[BUILD] 1176LN Rev D DIY

GroupDIY Audio Forum

Help Support GroupDIY Audio Forum:

This site may earn a commission from merchant affiliate links, including eBay, Amazon, and others.
Hey there peoples.
So I got jack of the meter bulbs always blowing on my (old version) FET RACK and decided to fit some yellow LEDs and a 5W resistor to the 30VAC out of the transformer.
As I was testing adding more leds to even out the light, wire slipped and found itself falling precisely onto the only tiny piece of exposed terminal on the mains plug that wasn't completely covered by heat shrink.
Sparks flew, circuit breaker flipped, fuse in the mains plug on the unit blew.
As one might expect, now it's not happy.

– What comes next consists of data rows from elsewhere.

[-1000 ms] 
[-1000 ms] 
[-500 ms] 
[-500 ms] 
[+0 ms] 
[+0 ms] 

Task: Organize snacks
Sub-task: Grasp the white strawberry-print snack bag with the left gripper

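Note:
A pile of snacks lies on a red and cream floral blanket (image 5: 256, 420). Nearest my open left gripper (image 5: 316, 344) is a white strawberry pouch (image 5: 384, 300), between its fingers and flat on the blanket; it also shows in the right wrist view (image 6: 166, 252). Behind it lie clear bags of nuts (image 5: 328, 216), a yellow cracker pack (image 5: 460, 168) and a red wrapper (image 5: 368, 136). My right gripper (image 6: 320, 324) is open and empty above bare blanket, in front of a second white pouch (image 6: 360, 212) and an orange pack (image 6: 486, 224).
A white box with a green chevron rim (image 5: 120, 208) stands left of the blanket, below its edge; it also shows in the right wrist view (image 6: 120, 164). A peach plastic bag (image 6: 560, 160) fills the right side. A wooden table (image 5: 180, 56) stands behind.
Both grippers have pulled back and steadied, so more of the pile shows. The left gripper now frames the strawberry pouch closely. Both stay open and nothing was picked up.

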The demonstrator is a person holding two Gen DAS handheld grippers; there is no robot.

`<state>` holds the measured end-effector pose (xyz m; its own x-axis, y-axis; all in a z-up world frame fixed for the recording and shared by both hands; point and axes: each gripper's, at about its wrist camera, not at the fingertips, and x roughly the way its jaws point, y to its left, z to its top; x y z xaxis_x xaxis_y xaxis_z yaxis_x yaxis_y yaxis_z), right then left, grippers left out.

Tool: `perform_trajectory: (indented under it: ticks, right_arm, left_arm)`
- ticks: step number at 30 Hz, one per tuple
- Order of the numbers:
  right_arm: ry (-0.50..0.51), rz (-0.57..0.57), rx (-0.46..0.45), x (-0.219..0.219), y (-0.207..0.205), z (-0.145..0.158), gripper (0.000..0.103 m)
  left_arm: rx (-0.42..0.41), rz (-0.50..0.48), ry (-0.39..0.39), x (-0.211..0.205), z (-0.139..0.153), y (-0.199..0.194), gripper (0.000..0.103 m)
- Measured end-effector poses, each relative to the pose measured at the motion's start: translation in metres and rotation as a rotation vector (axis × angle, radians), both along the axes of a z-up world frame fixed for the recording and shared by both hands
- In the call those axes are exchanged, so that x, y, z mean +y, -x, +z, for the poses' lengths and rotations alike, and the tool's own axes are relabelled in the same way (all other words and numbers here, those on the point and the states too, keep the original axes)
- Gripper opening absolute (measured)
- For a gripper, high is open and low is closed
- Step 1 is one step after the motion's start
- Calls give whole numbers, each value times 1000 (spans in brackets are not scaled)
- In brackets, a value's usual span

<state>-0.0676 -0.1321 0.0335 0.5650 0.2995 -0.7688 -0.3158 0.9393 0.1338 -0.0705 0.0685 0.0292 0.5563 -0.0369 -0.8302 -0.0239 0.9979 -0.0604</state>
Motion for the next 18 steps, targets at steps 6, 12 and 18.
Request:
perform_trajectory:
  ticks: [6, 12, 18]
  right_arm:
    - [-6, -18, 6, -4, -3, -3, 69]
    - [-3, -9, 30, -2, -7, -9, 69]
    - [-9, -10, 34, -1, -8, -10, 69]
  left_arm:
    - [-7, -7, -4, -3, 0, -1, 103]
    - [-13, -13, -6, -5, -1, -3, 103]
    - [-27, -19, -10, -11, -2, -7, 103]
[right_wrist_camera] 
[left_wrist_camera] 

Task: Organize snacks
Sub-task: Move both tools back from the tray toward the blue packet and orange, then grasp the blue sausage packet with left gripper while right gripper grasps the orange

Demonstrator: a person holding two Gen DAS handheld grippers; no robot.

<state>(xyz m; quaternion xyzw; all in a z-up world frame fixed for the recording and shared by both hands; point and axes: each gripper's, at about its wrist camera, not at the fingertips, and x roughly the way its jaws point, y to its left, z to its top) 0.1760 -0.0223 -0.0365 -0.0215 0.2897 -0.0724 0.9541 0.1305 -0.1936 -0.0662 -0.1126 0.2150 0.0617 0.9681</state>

Meter reacts to turning the knobs with nothing plugged in and only faint signs of audio at the output.
All voltages seem within range as per the schematic (with voltages added)
What's my next best bet?
Shotgun replace all the transistors except the matched pair and hope for the best?
Or is there something else I should try first?
 
hi, does anyone have a full part number for the GR meter function switch? need a replacement. rotary 3-position switch.
 
...coming back to this and reaching out to anyone with a bit of intuition here...
1176 RevD mnats 2.2:
- Passes clean audio with R23 (output) in the first %5 of travel, then cuts out into hissy distortion after that eventually nothing but DC offset.
Compression works as expected if R23 is within this %5
- Input knob can actually drive the level fairly high at the output still with compression off, so it's the position of R23 matters, not the level going into line amp.
- Looking for dry solders and warm components probing with my finger, I noticed there's a test point up above C10. Contacting this with a solid finger press and creating some good old body capacitance earthing fixes the problem entirely.
- It's not likely a dry solder because pushing around on the pcb with no electrical contact does nothing.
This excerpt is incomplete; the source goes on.